- [Task description]:
With every picture left out, restate the listing below exactly as written.

───

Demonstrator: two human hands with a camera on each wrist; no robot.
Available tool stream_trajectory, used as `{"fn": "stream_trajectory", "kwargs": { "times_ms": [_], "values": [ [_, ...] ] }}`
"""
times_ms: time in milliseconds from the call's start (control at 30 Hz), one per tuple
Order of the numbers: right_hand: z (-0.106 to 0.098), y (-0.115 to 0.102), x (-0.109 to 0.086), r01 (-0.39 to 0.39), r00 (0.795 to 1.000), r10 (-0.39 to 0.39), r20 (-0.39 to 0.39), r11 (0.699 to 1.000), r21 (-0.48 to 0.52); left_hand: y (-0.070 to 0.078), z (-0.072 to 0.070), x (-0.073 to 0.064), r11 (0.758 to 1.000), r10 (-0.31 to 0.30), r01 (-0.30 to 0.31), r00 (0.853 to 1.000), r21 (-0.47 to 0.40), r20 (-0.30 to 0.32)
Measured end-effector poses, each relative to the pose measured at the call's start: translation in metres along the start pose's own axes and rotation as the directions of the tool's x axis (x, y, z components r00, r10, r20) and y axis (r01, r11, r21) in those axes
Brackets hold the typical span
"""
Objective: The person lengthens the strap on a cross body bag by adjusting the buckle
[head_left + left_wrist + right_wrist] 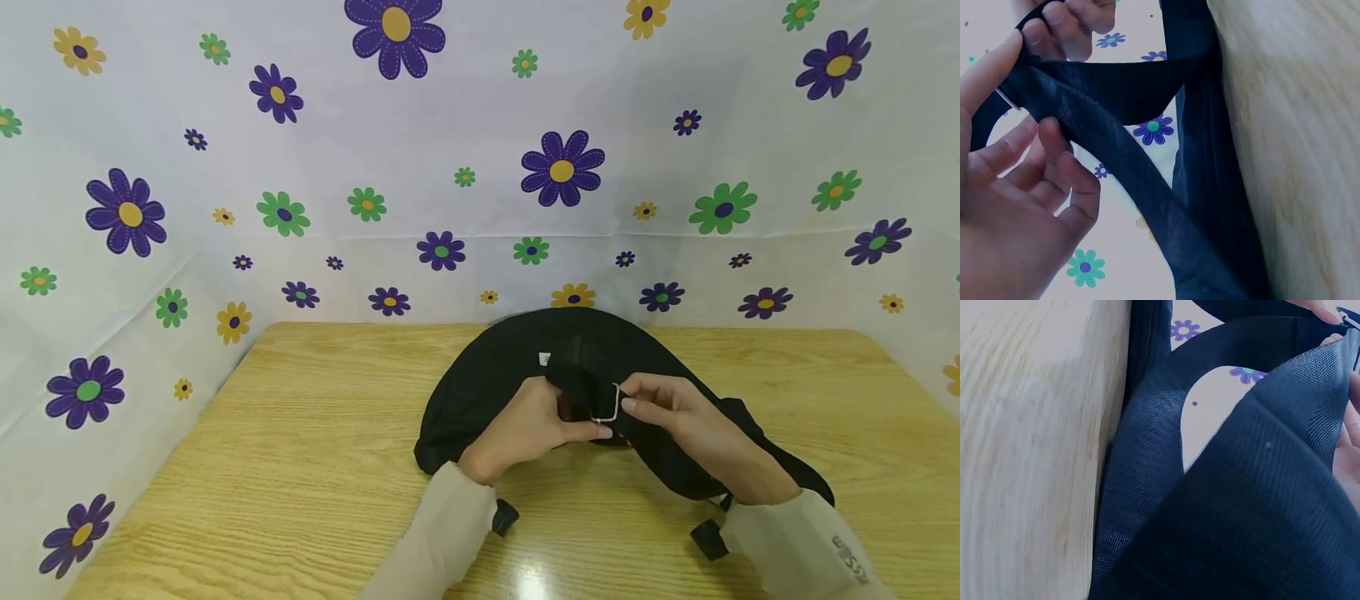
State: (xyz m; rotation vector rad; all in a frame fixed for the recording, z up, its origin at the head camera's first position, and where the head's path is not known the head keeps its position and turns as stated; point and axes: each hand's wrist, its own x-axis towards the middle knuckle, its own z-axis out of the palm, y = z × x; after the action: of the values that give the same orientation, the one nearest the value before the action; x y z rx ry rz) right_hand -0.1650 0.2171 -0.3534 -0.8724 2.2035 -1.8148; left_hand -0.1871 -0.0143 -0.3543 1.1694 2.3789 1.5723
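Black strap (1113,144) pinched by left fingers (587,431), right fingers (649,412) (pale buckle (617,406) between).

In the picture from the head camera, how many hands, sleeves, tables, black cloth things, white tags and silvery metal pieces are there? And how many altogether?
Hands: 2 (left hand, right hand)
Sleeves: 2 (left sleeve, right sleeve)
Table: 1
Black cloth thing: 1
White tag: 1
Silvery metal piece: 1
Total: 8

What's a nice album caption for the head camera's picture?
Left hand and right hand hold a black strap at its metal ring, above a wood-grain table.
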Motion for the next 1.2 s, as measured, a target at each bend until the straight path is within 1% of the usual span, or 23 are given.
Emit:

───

- [Worked solution]:
Demonstrator: two human hands with a camera on each wrist; no robot.
Available tool stream_trajectory, used as `{"fn": "stream_trajectory", "kwargs": { "times_ms": [_], "values": [ [_, ...] ] }}`
"""
times_ms: time in milliseconds from the call's start (control at 30 Hz), one per tuple
Order of the numbers: right_hand: z (-0.106 to 0.098), y (-0.115 to 0.102), x (-0.109 to 0.086), r01 (-0.39 to 0.39), r00 (0.795 to 1.000), r10 (-0.39 to 0.39), r20 (-0.39 to 0.39), r11 (0.699 to 1.000), r21 (-0.48 to 0.52); left_hand: y (-0.070 to 0.078), z (-0.072 to 0.070), x (-0.073 to 0.064), r11 (0.758 to 1.000), r10 (-0.31 to 0.30), r01 (-0.30 to 0.31), r00 (0.853 to 1.000), r21 (-0.47 to 0.40), r20 (-0.30 to 0.32)
Measured end-effector poses, each relative to the pose measured at the call's start: translation in metres along the start pose's own axes and rotation as the directions of the tool's x axis (x, y, z components r00, r10, r20) and y axis (r01, r11, r21) in those axes
Brackets hold the typical span
"""
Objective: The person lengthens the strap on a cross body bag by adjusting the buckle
[head_left + left_wrist + right_wrist] 
State: (xyz m; rotation vector rad; all in a frame fixed for the recording, z up, its origin at the head camera's first position, and where the head's path is not known the head keeps its position and turns as stated; point and axes: each hand's wrist, its own x-axis towards the middle knuckle, its own z-axis out of the palm, y = z × x; after the action: of the values that give the same orientation, the one nearest the value before the action; x y z rx ry rz) right_hand -0.1650 0.2171 -0.3534 -0.8724 2.2035 -1.8148; left_hand -0.1871 -0.0143 -0.3543 1.1694 2.3789 1.5723
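Black strap (1113,144) pinched by left fingers (587,431), right fingers (649,412) (pale buckle (617,406) between).

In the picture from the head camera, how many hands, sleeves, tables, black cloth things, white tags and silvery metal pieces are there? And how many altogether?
Hands: 2 (left hand, right hand)
Sleeves: 2 (left sleeve, right sleeve)
Table: 1
Black cloth thing: 1
White tag: 1
Silvery metal piece: 1
Total: 8

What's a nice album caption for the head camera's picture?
Left hand and right hand hold a black strap at its metal ring, above a wood-grain table.
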Motion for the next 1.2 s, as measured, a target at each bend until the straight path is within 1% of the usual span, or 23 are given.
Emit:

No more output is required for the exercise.